WORK TO BE COMPLETED: All the data should be transcribed exactly, with every line kept.

(Items from a dataset)
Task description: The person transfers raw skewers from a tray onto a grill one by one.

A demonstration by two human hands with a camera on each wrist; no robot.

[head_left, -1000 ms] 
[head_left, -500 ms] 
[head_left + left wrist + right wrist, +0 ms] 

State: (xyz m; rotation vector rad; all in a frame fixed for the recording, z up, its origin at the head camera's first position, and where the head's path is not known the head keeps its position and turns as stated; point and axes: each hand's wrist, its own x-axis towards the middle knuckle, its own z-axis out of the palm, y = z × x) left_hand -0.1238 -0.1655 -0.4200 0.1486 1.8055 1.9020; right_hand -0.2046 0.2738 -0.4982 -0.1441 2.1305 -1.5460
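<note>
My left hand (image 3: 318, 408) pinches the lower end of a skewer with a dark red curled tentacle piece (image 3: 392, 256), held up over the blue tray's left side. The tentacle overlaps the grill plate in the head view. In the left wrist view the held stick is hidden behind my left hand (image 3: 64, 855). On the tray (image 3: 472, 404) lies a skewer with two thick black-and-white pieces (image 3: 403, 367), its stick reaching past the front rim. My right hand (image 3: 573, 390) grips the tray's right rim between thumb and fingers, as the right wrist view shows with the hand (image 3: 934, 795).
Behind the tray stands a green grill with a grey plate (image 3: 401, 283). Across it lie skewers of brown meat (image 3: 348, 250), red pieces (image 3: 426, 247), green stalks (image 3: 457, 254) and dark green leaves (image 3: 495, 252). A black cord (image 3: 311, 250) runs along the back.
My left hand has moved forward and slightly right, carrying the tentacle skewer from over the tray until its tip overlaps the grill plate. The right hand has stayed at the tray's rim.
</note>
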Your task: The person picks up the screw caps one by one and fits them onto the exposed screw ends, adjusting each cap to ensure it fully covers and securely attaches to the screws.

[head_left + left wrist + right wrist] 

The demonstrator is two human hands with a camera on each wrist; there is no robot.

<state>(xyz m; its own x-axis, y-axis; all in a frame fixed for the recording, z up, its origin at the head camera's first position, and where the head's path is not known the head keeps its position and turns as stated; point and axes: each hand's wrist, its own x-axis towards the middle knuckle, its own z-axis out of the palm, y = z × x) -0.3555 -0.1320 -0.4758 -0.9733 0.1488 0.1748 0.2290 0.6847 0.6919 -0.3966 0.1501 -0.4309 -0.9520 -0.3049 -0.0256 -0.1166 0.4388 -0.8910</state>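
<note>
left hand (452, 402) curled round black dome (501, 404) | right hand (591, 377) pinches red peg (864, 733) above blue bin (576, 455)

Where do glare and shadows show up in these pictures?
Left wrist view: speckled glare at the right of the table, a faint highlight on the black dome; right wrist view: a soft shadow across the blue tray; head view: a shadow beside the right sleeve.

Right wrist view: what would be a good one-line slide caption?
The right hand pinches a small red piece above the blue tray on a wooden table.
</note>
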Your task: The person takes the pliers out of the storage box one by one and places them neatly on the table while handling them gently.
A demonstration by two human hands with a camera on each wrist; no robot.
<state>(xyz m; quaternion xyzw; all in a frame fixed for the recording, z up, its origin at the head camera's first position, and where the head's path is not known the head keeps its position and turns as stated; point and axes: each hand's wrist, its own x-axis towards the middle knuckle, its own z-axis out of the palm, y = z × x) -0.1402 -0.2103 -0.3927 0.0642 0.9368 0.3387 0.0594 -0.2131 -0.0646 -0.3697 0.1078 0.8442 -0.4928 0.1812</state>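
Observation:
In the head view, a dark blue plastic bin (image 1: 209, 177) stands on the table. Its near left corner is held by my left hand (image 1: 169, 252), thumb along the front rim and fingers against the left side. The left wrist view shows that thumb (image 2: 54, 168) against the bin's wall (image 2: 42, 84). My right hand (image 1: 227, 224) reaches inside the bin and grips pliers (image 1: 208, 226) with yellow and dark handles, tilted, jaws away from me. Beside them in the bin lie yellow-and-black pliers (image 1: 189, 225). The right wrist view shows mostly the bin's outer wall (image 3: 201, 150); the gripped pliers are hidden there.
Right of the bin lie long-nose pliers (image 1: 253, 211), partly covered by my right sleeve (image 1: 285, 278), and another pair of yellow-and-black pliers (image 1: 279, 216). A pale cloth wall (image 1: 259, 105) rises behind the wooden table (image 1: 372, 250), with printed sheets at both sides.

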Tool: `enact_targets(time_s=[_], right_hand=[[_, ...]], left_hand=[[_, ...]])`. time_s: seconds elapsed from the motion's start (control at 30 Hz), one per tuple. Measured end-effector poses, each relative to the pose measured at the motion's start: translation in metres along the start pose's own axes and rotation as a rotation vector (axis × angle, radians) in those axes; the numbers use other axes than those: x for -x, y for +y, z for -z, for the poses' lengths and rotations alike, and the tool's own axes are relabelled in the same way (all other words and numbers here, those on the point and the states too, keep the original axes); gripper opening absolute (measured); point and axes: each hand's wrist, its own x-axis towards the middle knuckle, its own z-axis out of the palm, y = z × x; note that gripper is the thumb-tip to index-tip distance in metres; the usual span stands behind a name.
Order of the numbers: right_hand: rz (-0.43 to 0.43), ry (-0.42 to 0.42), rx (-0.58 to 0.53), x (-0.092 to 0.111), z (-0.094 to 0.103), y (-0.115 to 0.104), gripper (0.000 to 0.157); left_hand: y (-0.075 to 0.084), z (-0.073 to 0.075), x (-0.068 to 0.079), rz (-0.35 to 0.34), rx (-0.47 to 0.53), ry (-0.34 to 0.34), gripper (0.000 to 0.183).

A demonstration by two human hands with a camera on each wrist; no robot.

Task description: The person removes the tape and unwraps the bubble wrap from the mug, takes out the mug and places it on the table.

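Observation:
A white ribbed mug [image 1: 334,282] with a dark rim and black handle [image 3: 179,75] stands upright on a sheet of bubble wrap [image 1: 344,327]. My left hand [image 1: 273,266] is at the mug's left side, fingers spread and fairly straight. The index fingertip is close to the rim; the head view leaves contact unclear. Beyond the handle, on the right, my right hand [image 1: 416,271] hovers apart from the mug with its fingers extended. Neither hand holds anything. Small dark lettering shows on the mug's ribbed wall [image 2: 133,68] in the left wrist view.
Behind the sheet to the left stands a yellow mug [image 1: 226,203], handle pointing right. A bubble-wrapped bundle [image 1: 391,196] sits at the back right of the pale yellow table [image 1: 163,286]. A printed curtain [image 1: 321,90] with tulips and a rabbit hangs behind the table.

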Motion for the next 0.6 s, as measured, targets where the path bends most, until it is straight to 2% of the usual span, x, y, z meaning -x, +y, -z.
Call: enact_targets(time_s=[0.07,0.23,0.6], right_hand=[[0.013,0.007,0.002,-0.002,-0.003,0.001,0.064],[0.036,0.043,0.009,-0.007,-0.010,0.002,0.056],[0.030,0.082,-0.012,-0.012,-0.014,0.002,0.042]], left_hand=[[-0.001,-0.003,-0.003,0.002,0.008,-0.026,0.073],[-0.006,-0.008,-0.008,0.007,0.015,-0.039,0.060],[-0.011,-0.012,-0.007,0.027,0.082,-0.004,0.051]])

EXERCISE RESPONSE:
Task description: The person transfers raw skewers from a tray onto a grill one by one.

A demonstration by two human hands with a camera on each wrist; no robot.

[head_left, -1000 ms] 
[head_left, -500 ms] 
[head_left + left wrist + right wrist, +0 ms] 

State: (xyz m; rotation vector rad; all in a frame fixed for the recording, z up, its origin at the head camera's first position, and where the head's path is not known the head keeps its position and turns as stated; point and axes: each hand's wrist, its own x-axis towards the middle knuckle, its own z-axis out of the palm, y = z × x) left_hand -0.1238 -0.1655 -0.4200 0.1486 1.8055 1.9020; right_hand -0.2046 0.2738 -0.4982 -0.1441 2.1305 -1.5460
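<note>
My left hand (image 3: 318, 408) pinches the lower end of a skewer with a dark red curled tentacle piece (image 3: 392, 256), held up over the blue tray's left side. The tentacle overlaps the grill plate in the head view. In the left wrist view the held stick is hidden behind my left hand (image 3: 64, 855). On the tray (image 3: 472, 404) lies a skewer with two thick black-and-white pieces (image 3: 403, 367), its stick reaching past the front rim. My right hand (image 3: 573, 390) grips the tray's right rim between thumb and fingers, as the right wrist view shows with the hand (image 3: 934, 795).
Behind the tray stands a green grill with a grey plate (image 3: 401, 283). Across it lie skewers of brown meat (image 3: 348, 250), red pieces (image 3: 426, 247), green stalks (image 3: 457, 254) and dark green leaves (image 3: 495, 252). A black cord (image 3: 311, 250) runs along the back.
My left hand has moved forward and slightly right, carrying the tentacle skewer from over the tray until its tip overlaps the grill plate. The right hand has stayed at the tray's rim.
</note>
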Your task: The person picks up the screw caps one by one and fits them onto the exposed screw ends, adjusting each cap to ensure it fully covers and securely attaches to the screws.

[head_left + left wrist + right wrist] 

The demonstrator is two human hands with a camera on each wrist; there is no robot.

<state>(xyz m; its own x-axis, y-axis; all in a frame fixed for the recording, z up, its origin at the head camera's first position, and where the head's path is not known the head keeps its position and turns as stated; point and axes: each hand's wrist, its own x-axis towards the middle knuckle, its own z-axis out of the palm, y = z × x) -0.3555 -0.1320 -0.4758 -0.9733 0.1488 0.1748 0.2290 0.6847 0.6919 -0.3966 0.1501 -0.4309 -0.9520 -0.3049 -0.0256 -0.1166 0.4388 -0.8910</state>
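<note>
left hand (452, 402) curled round black dome (501, 404) | right hand (591, 377) pinches red peg (864, 733) above blue bin (576, 455)

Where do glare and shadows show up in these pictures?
Left wrist view: speckled glare at the right of the table, a faint highlight on the black dome; right wrist view: a soft shadow across the blue tray; head view: a shadow beside the right sleeve.

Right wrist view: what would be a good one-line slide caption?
The right hand pinches a small red piece above the blue tray on a wooden table.
</note>
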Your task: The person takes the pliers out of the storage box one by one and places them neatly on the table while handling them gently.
A demonstration by two human hands with a camera on each wrist; no robot.
<state>(xyz m; quaternion xyzw; all in a frame fixed for the recording, z up, its origin at the head camera's first position, and where the head's path is not known the head keeps its position and turns as stated; point and axes: each hand's wrist, its own x-axis towards the middle knuckle, its own z-axis out of the palm, y = z × x) -0.1402 -0.2103 -0.3927 0.0642 0.9368 0.3387 0.0594 -0.2131 -0.0646 -0.3697 0.1078 0.8442 -0.4928 0.1812</state>
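Observation:
In the head view, a dark blue plastic bin (image 1: 209, 177) stands on the table. Its near left corner is held by my left hand (image 1: 169, 252), thumb along the front rim and fingers against the left side. The left wrist view shows that thumb (image 2: 54, 168) against the bin's wall (image 2: 42, 84). My right hand (image 1: 227, 224) reaches inside the bin and grips pliers (image 1: 208, 226) with yellow and dark handles, tilted, jaws away from me. Beside them in the bin lie yellow-and-black pliers (image 1: 189, 225). The right wrist view shows mostly the bin's outer wall (image 3: 201, 150); the gripped pliers are hidden there.
Right of the bin lie long-nose pliers (image 1: 253, 211), partly covered by my right sleeve (image 1: 285, 278), and another pair of yellow-and-black pliers (image 1: 279, 216). A pale cloth wall (image 1: 259, 105) rises behind the wooden table (image 1: 372, 250), with printed sheets at both sides.
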
Tool: `enact_targets(time_s=[_], right_hand=[[_, ...]], left_hand=[[_, ...]])`. time_s: seconds elapsed from the motion's start (control at 30 Hz), one per tuple. Measured end-effector poses, each relative to the pose measured at the motion's start: translation in metres along the start pose's own axes and rotation as a rotation vector (axis × angle, radians) in those axes; the numbers use other axes than those: x for -x, y for +y, z for -z, for the poses' lengths and rotations alike, and the tool's own axes are relabelled in the same way (all other words and numbers here, those on the point and the states too, keep the original axes); gripper opening absolute (measured); point and axes: each hand's wrist, its own x-axis towards the middle knuckle, its own z-axis out of the palm, y = z × x; note that gripper is the thumb-tip to index-tip distance in metres; the usual span stands behind a name.
Order of the numbers: right_hand: rz (-0.43 to 0.43), ry (-0.42 to 0.42), rx (-0.58 to 0.53), x (-0.092 to 0.111), z (-0.094 to 0.103), y (-0.115 to 0.104), gripper (0.000 to 0.157); left_hand: y (-0.075 to 0.084), z (-0.073 to 0.075), x (-0.068 to 0.079), rz (-0.35 to 0.34), rx (-0.47 to 0.53), ry (-0.34 to 0.34), gripper (0.000 to 0.183).

A demonstration by two human hands with a camera on each wrist; no robot.

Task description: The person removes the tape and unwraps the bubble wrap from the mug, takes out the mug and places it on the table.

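Observation:
A white ribbed mug [image 1: 334,282] with a dark rim and black handle [image 3: 179,75] stands upright on a sheet of bubble wrap [image 1: 344,327]. My left hand [image 1: 273,266] is at the mug's left side, fingers spread and fairly straight. The index fingertip is close to the rim; the head view leaves contact unclear. Beyond the handle, on the right, my right hand [image 1: 416,271] hovers apart from the mug with its fingers extended. Neither hand holds anything. Small dark lettering shows on the mug's ribbed wall [image 2: 133,68] in the left wrist view.
Behind the sheet to the left stands a yellow mug [image 1: 226,203], handle pointing right. A bubble-wrapped bundle [image 1: 391,196] sits at the back right of the pale yellow table [image 1: 163,286]. A printed curtain [image 1: 321,90] with tulips and a rabbit hangs behind the table.
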
Motion for the next 0.6 s, as measured, targets where the path bends most, until it is straight to 2% of the usual span, x, y, z meaning -x, +y, -z.
Call: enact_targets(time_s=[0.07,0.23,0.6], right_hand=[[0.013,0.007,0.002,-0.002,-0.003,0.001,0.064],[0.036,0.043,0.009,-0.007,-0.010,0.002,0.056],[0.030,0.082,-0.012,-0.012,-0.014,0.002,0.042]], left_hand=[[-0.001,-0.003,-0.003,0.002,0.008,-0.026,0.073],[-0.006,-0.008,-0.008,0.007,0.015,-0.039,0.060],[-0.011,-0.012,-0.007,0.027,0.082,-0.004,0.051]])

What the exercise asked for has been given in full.